Justice Burke swears in Gov. Quinn |
Justice Burke: An Argument To Consider Carefully
In the recent Kanerva
v. Weems decision, at issue was the appeal to the Illinois Supreme Court
by members of three State Employees Retirement Systems that health benefits
were protected by the Contracts Clause of the Illinois Constitution as well as
safeguarded by the Pension Protection Clause.
Other arguments by the Retirement Systems included Separation of Powers
arguments as well as issues of consideration (promissory estopple).

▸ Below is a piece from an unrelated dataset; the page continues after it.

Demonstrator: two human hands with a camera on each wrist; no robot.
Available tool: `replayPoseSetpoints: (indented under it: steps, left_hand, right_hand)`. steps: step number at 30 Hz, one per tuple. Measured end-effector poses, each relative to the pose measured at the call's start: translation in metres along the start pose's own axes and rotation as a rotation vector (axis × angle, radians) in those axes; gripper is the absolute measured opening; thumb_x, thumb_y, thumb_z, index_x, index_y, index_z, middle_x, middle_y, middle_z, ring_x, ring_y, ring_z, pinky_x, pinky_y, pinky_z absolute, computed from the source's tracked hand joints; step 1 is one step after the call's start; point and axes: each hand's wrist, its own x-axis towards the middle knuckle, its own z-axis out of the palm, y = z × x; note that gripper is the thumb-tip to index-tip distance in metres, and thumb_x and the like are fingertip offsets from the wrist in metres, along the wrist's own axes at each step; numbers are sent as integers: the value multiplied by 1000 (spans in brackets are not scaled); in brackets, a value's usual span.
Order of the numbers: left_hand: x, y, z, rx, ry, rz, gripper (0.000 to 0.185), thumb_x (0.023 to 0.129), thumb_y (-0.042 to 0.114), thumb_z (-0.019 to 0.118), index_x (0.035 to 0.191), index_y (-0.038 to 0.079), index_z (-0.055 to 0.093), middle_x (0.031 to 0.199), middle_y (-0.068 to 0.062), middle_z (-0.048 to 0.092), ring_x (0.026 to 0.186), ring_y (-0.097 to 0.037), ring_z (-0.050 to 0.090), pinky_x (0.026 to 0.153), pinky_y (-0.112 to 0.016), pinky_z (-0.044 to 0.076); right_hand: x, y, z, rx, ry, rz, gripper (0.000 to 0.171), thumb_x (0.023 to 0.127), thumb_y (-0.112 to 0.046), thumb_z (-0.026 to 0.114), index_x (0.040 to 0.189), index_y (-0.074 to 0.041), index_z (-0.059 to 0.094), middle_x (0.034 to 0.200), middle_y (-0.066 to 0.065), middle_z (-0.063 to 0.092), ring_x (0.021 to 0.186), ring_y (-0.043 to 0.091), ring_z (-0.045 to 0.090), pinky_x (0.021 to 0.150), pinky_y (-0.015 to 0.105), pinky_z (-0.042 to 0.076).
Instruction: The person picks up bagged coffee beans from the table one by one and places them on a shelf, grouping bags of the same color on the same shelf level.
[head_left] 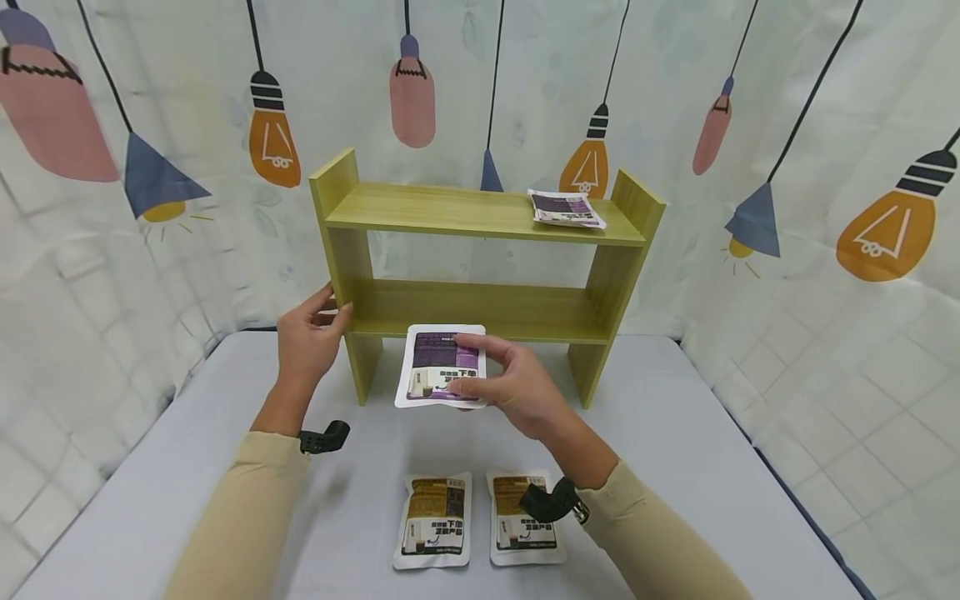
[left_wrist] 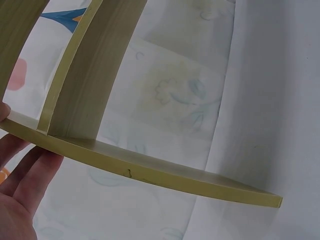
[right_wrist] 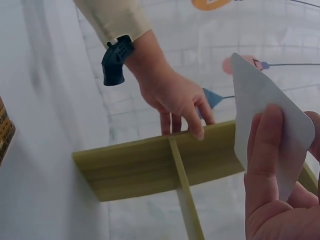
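Observation:
In the head view my right hand point(head_left: 517, 387) pinches a white pouch with a purple printed label point(head_left: 442, 367), held up in front of the shelf. The right wrist view shows the pouch's plain white back point(right_wrist: 267, 117) against the fingers. My left hand point(head_left: 311, 337) grips the left side panel of a two-tier wooden shelf point(head_left: 480, 310) at about the lower board's height. Seen from the left wrist, the thumb and fingers point(left_wrist: 32, 175) lie on opposite faces of that panel point(left_wrist: 165, 177). Another purple-labelled pouch point(head_left: 566, 210) lies on the top board's right end.
Two pouches with brown-and-white labels, a left one point(head_left: 433, 521) and a right one point(head_left: 525, 517), lie side by side on the white table point(head_left: 352, 517) near me. The right wrist strap partly covers the right one. A curtain point(head_left: 480, 100) printed with lamps hangs behind the shelf.

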Motion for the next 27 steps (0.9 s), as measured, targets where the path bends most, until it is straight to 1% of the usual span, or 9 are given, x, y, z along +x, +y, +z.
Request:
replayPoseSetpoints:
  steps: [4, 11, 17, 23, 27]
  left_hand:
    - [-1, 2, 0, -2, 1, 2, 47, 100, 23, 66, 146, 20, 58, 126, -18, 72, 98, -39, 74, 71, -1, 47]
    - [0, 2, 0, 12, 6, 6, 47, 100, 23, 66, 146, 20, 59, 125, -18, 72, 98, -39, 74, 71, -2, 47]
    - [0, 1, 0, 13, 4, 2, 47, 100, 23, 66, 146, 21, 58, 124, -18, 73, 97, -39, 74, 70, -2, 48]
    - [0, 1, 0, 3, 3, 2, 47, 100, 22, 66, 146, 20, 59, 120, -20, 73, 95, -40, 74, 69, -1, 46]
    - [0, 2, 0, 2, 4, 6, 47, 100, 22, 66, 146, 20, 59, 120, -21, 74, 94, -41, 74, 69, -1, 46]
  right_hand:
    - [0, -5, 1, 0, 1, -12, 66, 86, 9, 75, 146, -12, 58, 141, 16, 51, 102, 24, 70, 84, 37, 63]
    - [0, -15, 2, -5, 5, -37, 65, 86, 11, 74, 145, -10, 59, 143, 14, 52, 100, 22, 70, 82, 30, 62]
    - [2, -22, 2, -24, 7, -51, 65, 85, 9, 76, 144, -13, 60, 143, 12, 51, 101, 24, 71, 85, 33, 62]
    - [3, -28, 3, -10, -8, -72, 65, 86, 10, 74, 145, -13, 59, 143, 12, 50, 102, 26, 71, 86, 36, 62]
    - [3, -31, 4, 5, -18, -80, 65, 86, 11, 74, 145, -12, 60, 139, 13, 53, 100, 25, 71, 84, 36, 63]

Interestingly, in the 6-1 majority position written by
Justice Freeman, the Pension Protection Clause became the noteworthy fulcrum
upon which the decision in favor of the Retirement Systems balanced. Justice Burke, Chicago alderman Ed Burke’s
spouse, drafted the dissent.
Freeman and the other Justices overturned the earlier action
by the Illinois Circuit Court, arguing the lower court’s finding that allowed
increased costs of state subsidized health care benefits to be passed along to
retirees unconstitutional; moreover, the Pension Protection Clause indeed fortified
the retirees legal claims to health care benefits.
Alderman Burke |
The majority of the Court “have concluded that the provision
was aimed at protecting the right to receive the promised retirement benefits,
not the adequacy of funding them. (Freeman)”
In sum, the Protection Clause, article XIII, section 5, of the Illinois Constitution
protects all manner of benefits during the scope of one’s employment in a
public workers union in Illinois.
In a follow-up opinion of July 4, 2014, the Editorial Board
of the Chicago Tribune railed, “The Supreme Court has come close to declaring
that whatever retirement benefits were in place on the first day of a worker’s
public job can’t be reduced for however many decades he or she is alive.”

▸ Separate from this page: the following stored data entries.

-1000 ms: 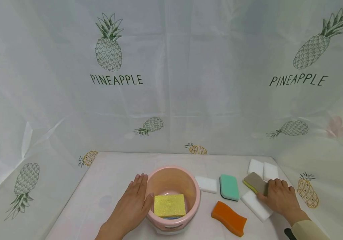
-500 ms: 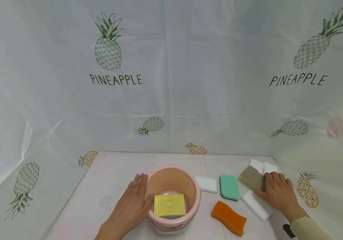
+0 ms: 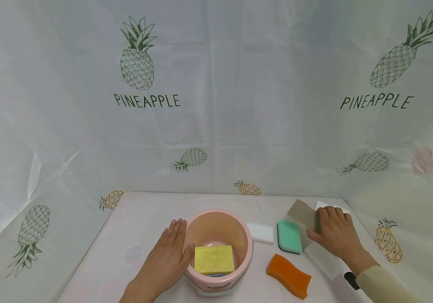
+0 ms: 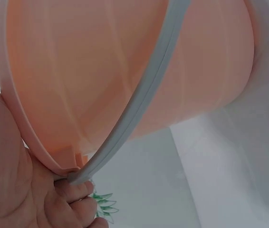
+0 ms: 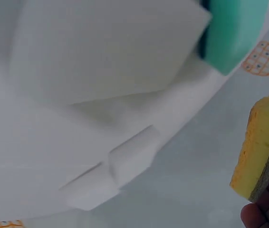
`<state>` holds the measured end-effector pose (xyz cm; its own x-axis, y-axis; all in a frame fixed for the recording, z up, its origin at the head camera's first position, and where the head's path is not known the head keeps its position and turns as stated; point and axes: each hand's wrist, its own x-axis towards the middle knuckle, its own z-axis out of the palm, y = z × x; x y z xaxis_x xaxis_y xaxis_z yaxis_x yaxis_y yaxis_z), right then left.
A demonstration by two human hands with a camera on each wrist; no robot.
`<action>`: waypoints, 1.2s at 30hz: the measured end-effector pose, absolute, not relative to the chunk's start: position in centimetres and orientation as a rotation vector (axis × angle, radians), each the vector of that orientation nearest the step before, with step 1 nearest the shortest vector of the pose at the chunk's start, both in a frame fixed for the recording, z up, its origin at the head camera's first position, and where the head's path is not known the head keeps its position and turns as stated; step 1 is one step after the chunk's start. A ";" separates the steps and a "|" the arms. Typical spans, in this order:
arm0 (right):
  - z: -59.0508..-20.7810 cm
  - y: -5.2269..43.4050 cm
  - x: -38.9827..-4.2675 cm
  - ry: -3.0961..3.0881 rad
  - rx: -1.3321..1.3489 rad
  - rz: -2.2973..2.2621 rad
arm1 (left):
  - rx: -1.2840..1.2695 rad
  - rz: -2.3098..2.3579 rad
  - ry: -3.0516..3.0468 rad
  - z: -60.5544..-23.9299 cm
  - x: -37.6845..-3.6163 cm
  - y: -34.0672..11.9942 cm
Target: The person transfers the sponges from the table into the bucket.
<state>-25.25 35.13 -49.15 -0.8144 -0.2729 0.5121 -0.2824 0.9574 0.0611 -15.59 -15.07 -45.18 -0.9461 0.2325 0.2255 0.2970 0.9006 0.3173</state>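
Observation:
My right hand [image 3: 336, 232] grips a sponge [image 3: 303, 213] by one end, raised above the table. It has a grey-brown scouring face, and its yellow body [image 5: 262, 140] shows in the right wrist view. Flat against the left side of a pink bucket [image 3: 244, 273] lies my left hand [image 3: 163, 263], fingers extended along the outside and thumb by the rim. The left wrist view shows those fingers near the end of the bucket's grey handle [image 4: 146, 85]. Inside the bucket sits a yellow sponge [image 3: 214, 259] with a blue layer beneath.
Right of the bucket lie a white sponge block [image 3: 260, 233], a green sponge [image 3: 289, 237] and a wavy orange sponge [image 3: 288, 275]. Another white block [image 3: 324, 260] lies under the right hand. More white blocks [image 5: 134, 154] sit near the table's far right corner. Pineapple-printed sheeting surrounds the table.
My right hand has lifted the sponge off the white blocks and carried it up and leftward, to beside the green sponge. The left hand and bucket have stayed put.

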 end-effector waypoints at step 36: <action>-40.8 17.1 -22.8 -2.451 0.817 0.243 | -0.421 -0.487 -2.896 -44.9 -15.6 -14.9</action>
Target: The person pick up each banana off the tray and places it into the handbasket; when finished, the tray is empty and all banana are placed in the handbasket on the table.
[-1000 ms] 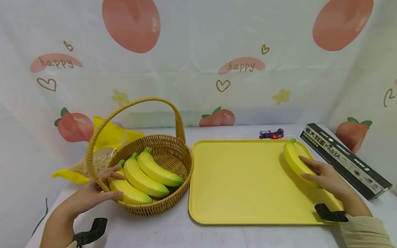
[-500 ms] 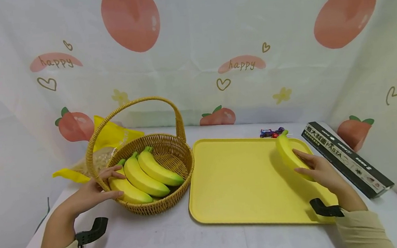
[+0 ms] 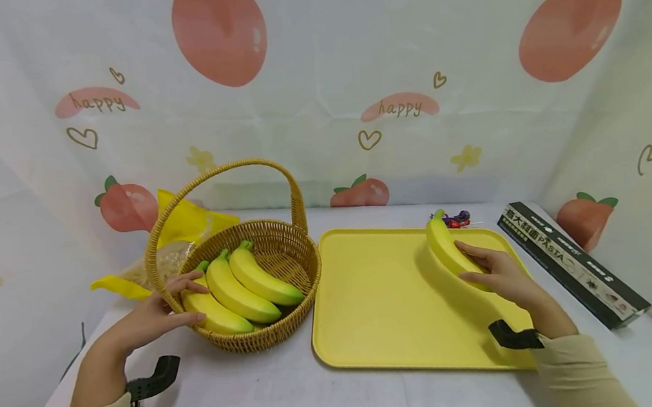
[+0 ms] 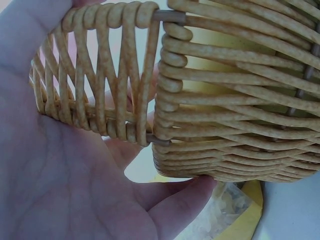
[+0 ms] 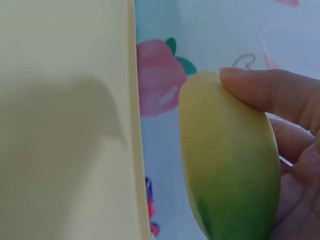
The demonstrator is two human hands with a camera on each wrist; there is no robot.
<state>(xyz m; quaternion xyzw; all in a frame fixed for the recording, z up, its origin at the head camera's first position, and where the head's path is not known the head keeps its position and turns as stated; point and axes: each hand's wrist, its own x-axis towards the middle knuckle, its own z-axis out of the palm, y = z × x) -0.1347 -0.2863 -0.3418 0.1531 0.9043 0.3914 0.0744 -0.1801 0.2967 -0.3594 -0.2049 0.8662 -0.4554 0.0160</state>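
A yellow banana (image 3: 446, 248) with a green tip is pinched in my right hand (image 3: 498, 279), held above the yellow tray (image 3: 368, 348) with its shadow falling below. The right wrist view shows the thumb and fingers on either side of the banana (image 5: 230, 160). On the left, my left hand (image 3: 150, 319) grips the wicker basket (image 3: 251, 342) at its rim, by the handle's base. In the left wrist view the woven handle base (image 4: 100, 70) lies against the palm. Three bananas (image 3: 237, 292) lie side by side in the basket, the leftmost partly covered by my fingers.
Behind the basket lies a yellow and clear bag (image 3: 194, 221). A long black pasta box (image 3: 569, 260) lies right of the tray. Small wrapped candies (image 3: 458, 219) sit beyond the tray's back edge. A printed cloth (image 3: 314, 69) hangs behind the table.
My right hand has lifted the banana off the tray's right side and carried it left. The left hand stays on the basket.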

In fact, the Tribune Board is incorrect. According to Freeman’s opinion, “Illinois law
affords most state employees a package of benefits in addition to the wages
they are paid. These include subsidized
health care, disability and life insurance coverage, eligibility to receive a retirement
annuity and survivor benefits. These
benefits were provided when article XIII, section 5, was proposed to Illinois
voters for approval, as they are now.”
These benefits are in place and fluctuating
during the employment of the worker – not just on the first day. The Tribune’s concern is actually the
position of the dissenting opinion.
Justice Freeman |
Justice Freeman went on to illuminate in the majority
opinion; precedents indicate there is nothing within the text of the Constitution
or the Pension Protection Clause “to restrict or limit any of the benefits that
accrue during the lifetime of the public worker.” The original drafters would have identified a
protection of only “core pension benefits” if they had intended such, but they
did not. Of course, in her dissent,
Justice Burke argues that the omission of such language indicates a narrowing,
not expansion, of rights and benefits.
Indeed, the majority of Justices reviewing the transcripts
and records of the debates during the 1970 Constitutional Convention submit,
“we have concluded that the provision was aimed at protecting the right to
receive the promised retirement benefits, not the adequacy of the funding to
pay them.”
Furthermore, “eligibility for all of the benefits is limited
to, conditioned upon, and flows directly from membership in one of the State’s
various public pension systems. Giving
the language of article XIII, section 5, its plain and ordinary meaning, all of
these benefits, including subsidized health care must be considered to be
benefits of membership in a pension or retirement system of the State and,
therefore, within that provision’s protections.”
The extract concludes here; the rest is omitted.